A festa de casamento foi um deslumbramento. Seu Gonzaga gastou uma fortuna. As mulheres caíam o queixo à beleza do noivo. Houve até quem arriscasse: -"É mais bonito que a noiva"!... Ela estava linda; ele era lindo. Percebem? O casamento precedeu em algumas poucas semanas a formatura do noivo. Os colegas de turma vieram em peso. Comemorou-se a formatura no casamento. A festa durou a noite inteira. Nunca se vira uma festa tão grande em Arapiraca. Ficou nos anais.
De fato, os recém-casados não puderam nem dormir. Já o sol ia a pino quando os últimos convidados saíram. O jovem casal gastou o dia a cochilar. Não houve noite de núpcias ou, melhor, houve dia de núpcias. Ambos a dormir. Dormiram sem dormir. A virgem ainda era virgem e o homem dormia mais que gato de pensão. Ela só se deu conta quando acordou às cinco da tarde. Não entendia por qual razão o casal não se retirou logo após os cumprimentos. Reza a tradição que os noivos partem para a noite de núpcias após os brindes, após as fotos, após o bolo. Eles não; ficaram até o final. Pensou que talvez a festa de formatura de última hora tivesse contribuído para esse desfecho inesperado e excêntrico. Contudo, que coisa esquisita! O marido não lhe tirava um sarro! Vai ser educado assim no raio que o parta! Devia ser por conta das emoções sincrônicas do casamento e da formatura. “Ah!... mas de hoje não passa”, pensou.
Nada aconteceu na outra noite, nem na seguinte, nem na seguinte, e - por que não dizer? - nem até a quinta noite seguinte. Ela se preparou para abordar o assunto, mas desistiu quando o marido chegou à casa todo contente por causa de uma festa que fariam em sua homenagem aquela noite em Maceió. "Corre, arruma as malas, vamos agora pra Maceió"! – determinou. Ela não pôde argumentar. E partiram.
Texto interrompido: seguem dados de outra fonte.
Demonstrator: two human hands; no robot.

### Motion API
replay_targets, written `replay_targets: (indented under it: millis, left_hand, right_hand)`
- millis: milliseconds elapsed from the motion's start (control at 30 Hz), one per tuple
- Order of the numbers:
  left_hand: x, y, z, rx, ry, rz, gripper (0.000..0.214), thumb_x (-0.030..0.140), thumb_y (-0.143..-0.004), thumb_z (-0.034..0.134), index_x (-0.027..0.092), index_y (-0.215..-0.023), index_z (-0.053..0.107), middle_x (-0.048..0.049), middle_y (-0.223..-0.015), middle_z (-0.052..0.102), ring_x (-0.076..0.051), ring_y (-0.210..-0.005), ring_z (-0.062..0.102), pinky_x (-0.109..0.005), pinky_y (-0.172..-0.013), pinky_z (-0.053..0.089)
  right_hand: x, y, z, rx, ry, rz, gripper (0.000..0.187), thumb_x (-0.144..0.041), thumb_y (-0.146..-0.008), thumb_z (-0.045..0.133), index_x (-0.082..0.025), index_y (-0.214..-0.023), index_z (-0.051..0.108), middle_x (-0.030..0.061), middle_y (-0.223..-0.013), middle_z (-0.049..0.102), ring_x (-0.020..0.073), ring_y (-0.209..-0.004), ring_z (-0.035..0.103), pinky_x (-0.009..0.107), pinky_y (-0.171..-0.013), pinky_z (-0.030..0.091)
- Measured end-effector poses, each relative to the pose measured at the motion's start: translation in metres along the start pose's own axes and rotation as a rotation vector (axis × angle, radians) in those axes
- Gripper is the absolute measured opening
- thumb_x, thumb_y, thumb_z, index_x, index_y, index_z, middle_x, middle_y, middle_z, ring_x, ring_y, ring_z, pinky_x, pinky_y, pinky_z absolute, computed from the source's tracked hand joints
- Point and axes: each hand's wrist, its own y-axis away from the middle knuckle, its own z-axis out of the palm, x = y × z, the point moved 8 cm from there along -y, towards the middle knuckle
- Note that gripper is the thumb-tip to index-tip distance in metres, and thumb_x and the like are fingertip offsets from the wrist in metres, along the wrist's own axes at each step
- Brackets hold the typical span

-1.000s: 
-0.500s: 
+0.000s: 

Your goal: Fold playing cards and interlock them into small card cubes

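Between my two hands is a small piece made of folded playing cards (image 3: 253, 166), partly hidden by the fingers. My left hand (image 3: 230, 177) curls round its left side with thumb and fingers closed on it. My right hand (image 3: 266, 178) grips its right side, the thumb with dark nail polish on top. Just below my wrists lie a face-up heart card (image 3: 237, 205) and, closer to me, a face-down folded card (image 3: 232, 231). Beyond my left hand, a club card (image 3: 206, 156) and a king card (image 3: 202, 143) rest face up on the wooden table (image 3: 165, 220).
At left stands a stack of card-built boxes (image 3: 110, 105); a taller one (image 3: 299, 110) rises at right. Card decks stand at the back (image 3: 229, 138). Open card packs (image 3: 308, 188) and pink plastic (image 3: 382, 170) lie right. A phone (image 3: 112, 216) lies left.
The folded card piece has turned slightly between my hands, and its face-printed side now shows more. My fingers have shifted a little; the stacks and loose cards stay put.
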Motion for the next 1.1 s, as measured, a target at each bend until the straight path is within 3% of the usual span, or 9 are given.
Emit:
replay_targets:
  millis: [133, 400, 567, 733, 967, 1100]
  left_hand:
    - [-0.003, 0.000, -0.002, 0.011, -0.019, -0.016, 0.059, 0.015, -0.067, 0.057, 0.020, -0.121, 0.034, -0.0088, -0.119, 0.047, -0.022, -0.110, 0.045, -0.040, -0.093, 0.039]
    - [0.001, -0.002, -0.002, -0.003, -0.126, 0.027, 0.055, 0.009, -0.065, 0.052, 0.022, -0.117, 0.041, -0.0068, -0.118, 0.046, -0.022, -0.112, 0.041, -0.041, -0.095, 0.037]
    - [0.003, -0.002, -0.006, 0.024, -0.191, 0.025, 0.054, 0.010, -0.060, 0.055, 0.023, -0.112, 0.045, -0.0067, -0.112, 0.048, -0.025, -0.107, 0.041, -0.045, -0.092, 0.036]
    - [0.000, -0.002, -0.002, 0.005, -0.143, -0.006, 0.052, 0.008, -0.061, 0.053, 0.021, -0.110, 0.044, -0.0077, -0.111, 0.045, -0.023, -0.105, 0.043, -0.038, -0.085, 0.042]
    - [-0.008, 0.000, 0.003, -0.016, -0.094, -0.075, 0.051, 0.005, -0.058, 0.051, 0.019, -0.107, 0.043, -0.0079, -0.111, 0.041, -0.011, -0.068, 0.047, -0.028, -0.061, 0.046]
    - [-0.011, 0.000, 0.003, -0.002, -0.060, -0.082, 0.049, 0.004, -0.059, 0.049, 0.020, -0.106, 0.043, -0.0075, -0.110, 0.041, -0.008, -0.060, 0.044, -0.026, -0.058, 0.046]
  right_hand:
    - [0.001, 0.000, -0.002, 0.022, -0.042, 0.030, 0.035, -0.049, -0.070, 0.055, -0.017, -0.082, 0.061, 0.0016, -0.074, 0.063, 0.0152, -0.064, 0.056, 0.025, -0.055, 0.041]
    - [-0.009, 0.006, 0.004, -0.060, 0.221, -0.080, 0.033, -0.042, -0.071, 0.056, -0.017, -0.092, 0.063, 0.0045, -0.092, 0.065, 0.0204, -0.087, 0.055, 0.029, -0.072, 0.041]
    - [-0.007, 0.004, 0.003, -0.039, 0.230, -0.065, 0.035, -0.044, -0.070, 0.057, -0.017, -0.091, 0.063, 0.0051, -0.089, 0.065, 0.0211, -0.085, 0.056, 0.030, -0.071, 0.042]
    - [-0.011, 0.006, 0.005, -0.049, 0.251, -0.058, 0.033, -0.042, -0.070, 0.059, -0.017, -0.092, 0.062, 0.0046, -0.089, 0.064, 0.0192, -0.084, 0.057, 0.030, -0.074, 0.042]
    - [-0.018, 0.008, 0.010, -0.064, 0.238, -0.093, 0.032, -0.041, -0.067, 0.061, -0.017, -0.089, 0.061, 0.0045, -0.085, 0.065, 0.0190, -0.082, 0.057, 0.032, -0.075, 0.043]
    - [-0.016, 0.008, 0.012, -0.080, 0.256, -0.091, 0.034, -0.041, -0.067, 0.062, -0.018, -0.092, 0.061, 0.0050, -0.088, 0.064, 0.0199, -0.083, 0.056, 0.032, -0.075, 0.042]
A festa aconteceu no apartamento de um grande amigo do noivo. Ambiente aconchegante, velas acesas por toda parte e todos os aposentos, pessoas bem diferentes. Não sei se me faço entender. Lá pelas tantas o marido ficou de pileque. Nem no casamento ele conseguiu. Aliás, no casamento nada bebeu. Ali, naquele momento, estava mais solto, mais espontâneo. Lucília conhecia-lhe um lado novo, outra faceta do marido. Ora, ele até perdia muito daquela masculinidade exagerada! Coisa esquisita!
No dia seguinte seu Gonzaga foi surpreendido com a chegada repentina e inesperada da filha. Não falou com ninguém. Foi direto para o quarto, onde se trancou e não quis sair por uma semana. A mãe dava escândalos. Os vizinhos e parentes foram chamados, e nada. Ninguém foi capaz de fazer a jovem abrir a porta. Ao final, ela prometeu que sairia no dia seguinte. O pai, muito meloso, referia-se à filha com um carinho exasperante. A mãe não largava o terço, e rezava a todos os santos. Quando finalmente ela veio para a sala, queriam saber o que havia acontecido.
Ela foi taxativa: -"Meu casamento acabou... Meu marido é um viadão!"